Beginning with the first line of the entries below, quote each line until you reach and include the line with "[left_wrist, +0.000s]".
[Opening Extracted entries section]
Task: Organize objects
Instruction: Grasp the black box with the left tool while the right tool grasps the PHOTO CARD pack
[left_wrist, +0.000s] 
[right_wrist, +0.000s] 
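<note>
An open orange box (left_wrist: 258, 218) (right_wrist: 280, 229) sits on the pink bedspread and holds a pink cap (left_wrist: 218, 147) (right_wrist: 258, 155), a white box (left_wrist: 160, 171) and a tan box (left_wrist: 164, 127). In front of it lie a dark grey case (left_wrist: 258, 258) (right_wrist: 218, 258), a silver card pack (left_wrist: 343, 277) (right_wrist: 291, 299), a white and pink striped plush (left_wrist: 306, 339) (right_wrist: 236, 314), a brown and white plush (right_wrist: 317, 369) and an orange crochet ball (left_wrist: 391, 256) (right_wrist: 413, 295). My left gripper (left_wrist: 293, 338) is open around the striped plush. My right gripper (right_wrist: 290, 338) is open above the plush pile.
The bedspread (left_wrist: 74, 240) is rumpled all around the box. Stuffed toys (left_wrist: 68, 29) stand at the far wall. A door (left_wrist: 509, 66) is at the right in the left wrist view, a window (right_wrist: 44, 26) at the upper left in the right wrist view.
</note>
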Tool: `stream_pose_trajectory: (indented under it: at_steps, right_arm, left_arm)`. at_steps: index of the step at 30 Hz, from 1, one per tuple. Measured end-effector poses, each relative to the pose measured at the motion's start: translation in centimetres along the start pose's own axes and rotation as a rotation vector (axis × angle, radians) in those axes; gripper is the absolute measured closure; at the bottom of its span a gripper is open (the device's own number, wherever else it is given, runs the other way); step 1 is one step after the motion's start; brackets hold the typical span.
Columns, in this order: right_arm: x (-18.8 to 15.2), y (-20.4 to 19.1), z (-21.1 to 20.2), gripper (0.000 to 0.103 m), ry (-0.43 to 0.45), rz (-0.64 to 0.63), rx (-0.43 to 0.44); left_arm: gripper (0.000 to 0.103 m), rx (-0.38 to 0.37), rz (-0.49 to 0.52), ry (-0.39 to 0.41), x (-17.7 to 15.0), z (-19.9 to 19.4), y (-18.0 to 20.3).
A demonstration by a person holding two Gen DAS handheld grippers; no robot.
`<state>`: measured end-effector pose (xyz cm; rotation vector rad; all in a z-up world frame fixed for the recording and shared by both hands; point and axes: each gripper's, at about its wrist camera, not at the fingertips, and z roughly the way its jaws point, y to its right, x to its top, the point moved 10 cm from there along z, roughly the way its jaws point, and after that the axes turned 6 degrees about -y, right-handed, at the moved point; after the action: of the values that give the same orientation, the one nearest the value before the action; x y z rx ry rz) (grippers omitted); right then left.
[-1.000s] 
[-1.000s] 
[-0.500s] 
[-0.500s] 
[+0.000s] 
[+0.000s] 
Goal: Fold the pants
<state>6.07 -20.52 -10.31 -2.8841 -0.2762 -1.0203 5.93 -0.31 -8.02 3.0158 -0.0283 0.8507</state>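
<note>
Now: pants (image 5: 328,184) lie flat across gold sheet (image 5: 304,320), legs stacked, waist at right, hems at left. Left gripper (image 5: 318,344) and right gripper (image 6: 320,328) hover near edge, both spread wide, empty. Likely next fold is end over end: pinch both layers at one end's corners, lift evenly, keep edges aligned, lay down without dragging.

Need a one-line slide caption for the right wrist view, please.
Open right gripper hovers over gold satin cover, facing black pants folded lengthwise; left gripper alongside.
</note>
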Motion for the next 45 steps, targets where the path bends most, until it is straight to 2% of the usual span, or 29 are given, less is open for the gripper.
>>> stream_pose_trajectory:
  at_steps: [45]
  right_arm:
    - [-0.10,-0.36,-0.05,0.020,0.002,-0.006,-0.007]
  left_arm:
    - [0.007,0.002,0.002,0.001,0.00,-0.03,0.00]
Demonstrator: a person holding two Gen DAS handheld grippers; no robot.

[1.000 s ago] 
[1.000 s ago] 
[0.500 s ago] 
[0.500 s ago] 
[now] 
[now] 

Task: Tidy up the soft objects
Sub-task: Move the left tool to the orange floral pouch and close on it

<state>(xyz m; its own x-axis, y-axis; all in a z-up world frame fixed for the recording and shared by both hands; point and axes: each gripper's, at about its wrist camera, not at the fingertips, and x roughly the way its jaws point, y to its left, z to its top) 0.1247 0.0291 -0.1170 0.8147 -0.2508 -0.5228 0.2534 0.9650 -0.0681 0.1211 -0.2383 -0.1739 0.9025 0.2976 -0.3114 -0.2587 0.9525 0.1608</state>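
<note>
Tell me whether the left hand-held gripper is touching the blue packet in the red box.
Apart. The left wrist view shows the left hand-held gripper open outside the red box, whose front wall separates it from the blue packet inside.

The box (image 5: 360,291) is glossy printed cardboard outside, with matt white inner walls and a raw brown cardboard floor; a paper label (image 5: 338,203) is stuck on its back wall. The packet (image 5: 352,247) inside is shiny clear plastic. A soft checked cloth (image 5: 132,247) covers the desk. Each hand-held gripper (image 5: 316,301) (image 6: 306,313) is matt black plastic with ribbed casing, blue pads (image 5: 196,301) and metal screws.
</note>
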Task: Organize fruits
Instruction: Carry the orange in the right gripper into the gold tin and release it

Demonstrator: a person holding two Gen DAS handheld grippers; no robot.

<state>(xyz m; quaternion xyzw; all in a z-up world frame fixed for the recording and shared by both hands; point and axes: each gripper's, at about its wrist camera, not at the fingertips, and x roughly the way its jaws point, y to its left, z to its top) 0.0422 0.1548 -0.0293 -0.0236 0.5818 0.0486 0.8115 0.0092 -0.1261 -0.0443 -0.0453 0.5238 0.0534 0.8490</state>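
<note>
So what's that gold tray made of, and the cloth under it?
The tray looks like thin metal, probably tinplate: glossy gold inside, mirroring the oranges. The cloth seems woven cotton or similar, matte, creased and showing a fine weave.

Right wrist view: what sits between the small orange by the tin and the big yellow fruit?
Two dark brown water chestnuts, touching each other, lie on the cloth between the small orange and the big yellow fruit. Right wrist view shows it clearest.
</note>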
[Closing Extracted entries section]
**Answer to this problem**
Task: Organize objects
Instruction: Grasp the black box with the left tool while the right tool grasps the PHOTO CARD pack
[left_wrist, +0.000s] 

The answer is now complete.